Heckscher-Ohlin Theory, Factor Endowment Theory, Factor Endowment Theory of International Trade, Hecksher Ohlin Trade Theory of International Trade
Factor Endowment Theory (Heckscher-Ohlin  Theory) improves on the Absolute Cost Advantage Theory and Comparative Cost Advantage Theory. Factor Endowment Theory (Heckscher-Ohlin Theory) tries to explain the crucial question of why country’s trade, good and services with each other. It is based on the hypothesis that, country’s trade with each other as they differ with respect to the availability of the factors of production, i.e., land, labour and capital. For example- United States is a capital rich country. Hence, it’s export bucket will be dominated by capital intensive products like aeroplanes, submarines, tanks, super computers, high end servers, etc. Where as India has labour abundance, so its export bucket is dominated by products with labour contents like gems and jewelleries, textile, handicrafts, sports toys, handloom, electronic and IT services.

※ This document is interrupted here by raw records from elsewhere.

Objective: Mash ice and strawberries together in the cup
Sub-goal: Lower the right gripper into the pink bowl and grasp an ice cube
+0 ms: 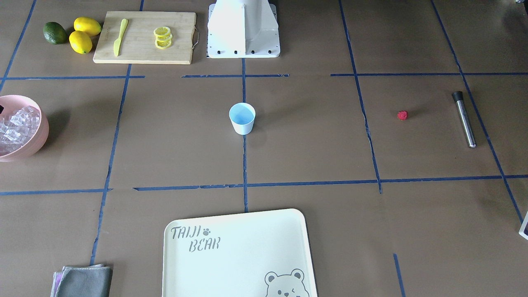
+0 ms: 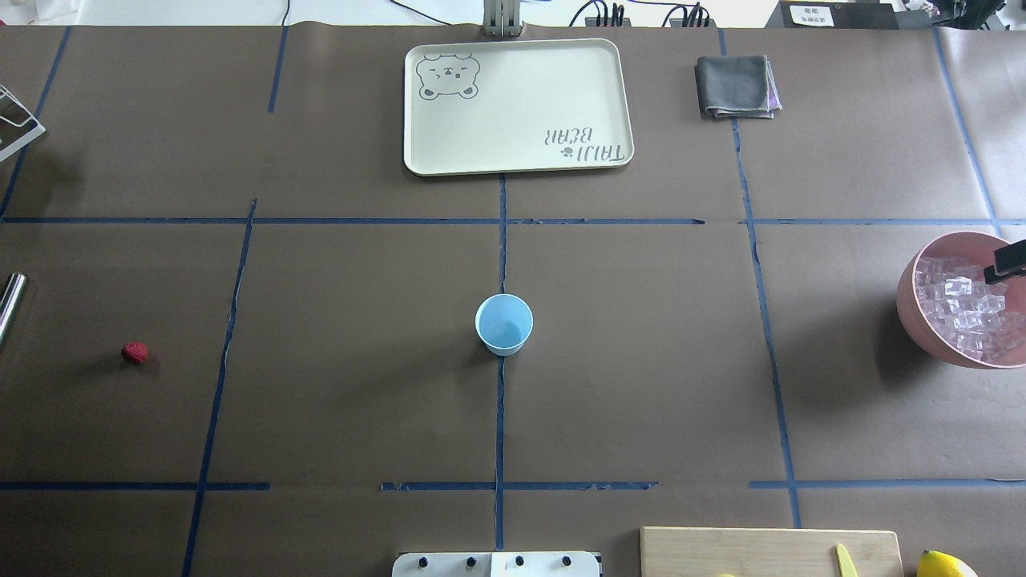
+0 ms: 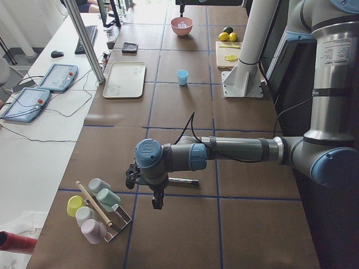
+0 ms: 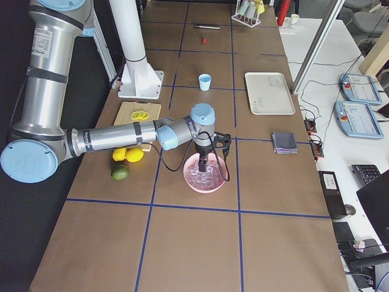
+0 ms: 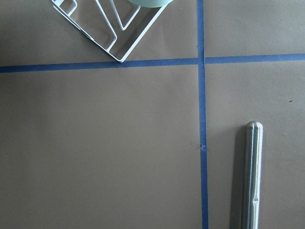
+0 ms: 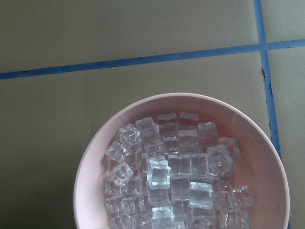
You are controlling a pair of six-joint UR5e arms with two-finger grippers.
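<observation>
The light-blue cup stands upright and empty at the table's middle. One small red strawberry lies alone on the robot's left side. Ice fills a pink bowl on the robot's right. My right gripper hangs over that bowl; only a black sliver of it shows overhead, so I cannot tell its state. My left gripper hovers near a steel muddler; I cannot tell whether it is open.
A cream tray and a grey cloth lie at the far edge. A cutting board with lemon slices and a yellow knife, two lemons and a lime sit by the robot's base. A wire rack of pastel cups stands at the left end.
</observation>
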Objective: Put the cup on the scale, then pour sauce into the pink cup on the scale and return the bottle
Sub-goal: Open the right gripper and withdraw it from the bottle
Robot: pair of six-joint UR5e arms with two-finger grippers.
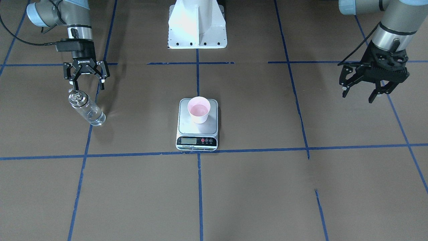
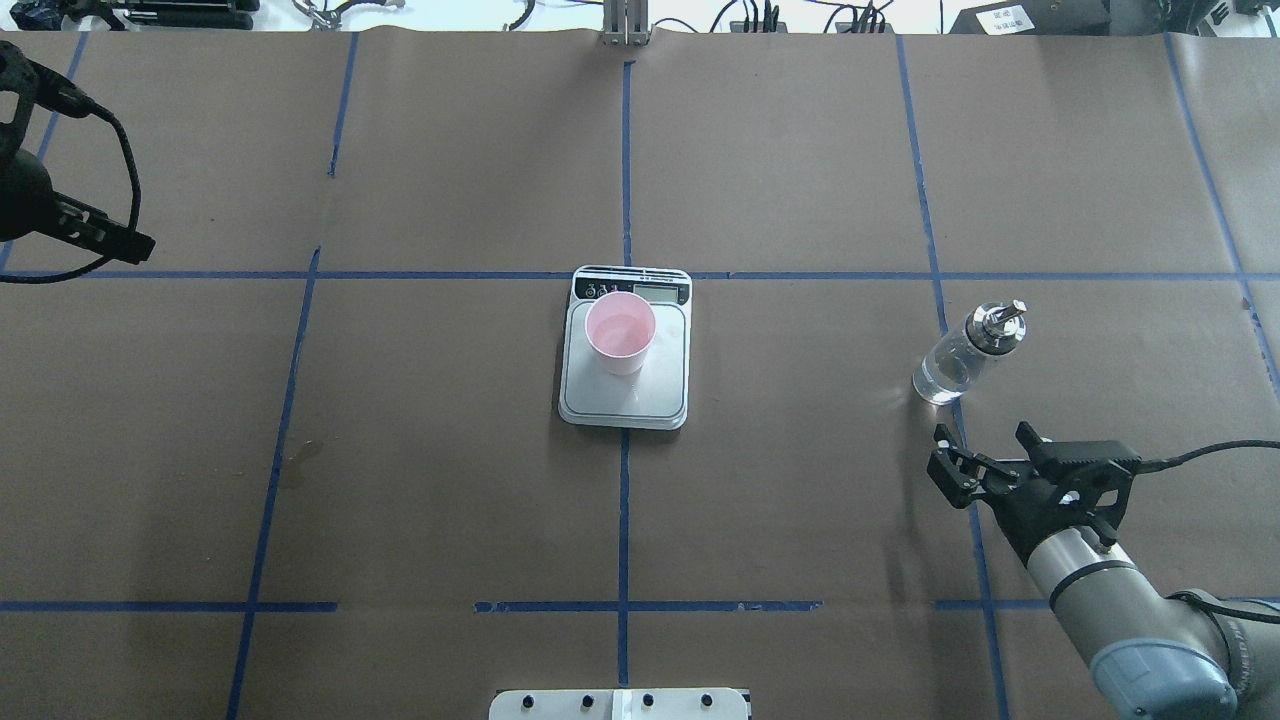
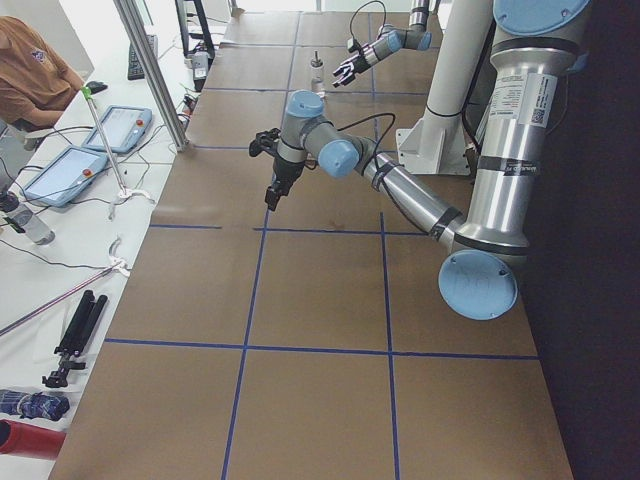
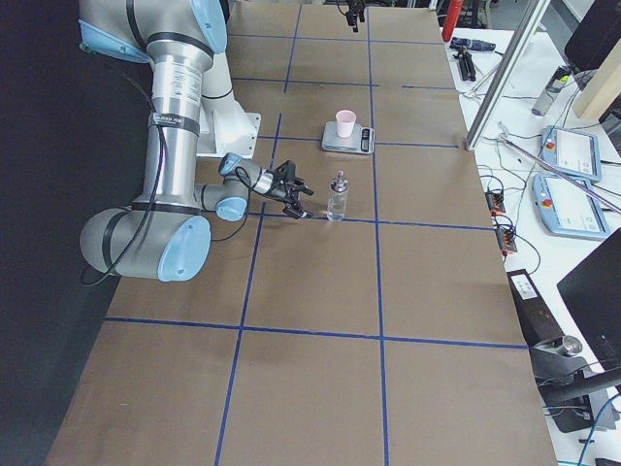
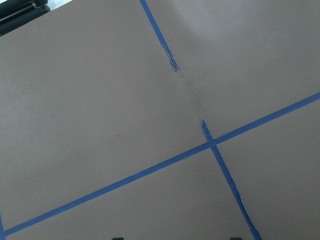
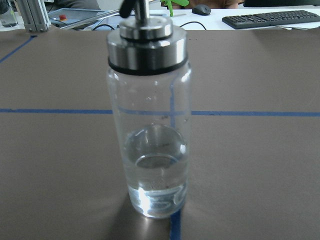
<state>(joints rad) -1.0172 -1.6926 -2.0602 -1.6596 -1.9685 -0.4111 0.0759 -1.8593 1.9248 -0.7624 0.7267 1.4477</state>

Factor Endowment Theory (Heckscher-Ohlin Theory) explains that a country will specialise in the production of goods and services that it is particularly endowed with and are suited for production in that country. Some countries that have enough capital but are scares in labour force. Again, some countries specialise in production of goods and services that in particular require more capital. Factor Endowment Theory (Heckscher-Ohlin Theory) propounds that specialisation in production and trade among countries generate higher economies of scale and scope and ensures higher standard of living for the countries involved.

Basic assumptions of Factor Endowment Theory (Heckscher-Ohlin Theory):
  1.    Countries worldwide are endowed with different factors of production, i.e., land, labour and capital may not be in equal proportion in all countries.
  2.  Production of goods either requires relatively more capital or land or labour.
  3. Factors of production don’t move between two countries.
  4. Factor Endowment Theory (Heckscher-Ohlin Theory) assumes no transport cost.
  5. The consumers and users in two trading countries may have the same needs.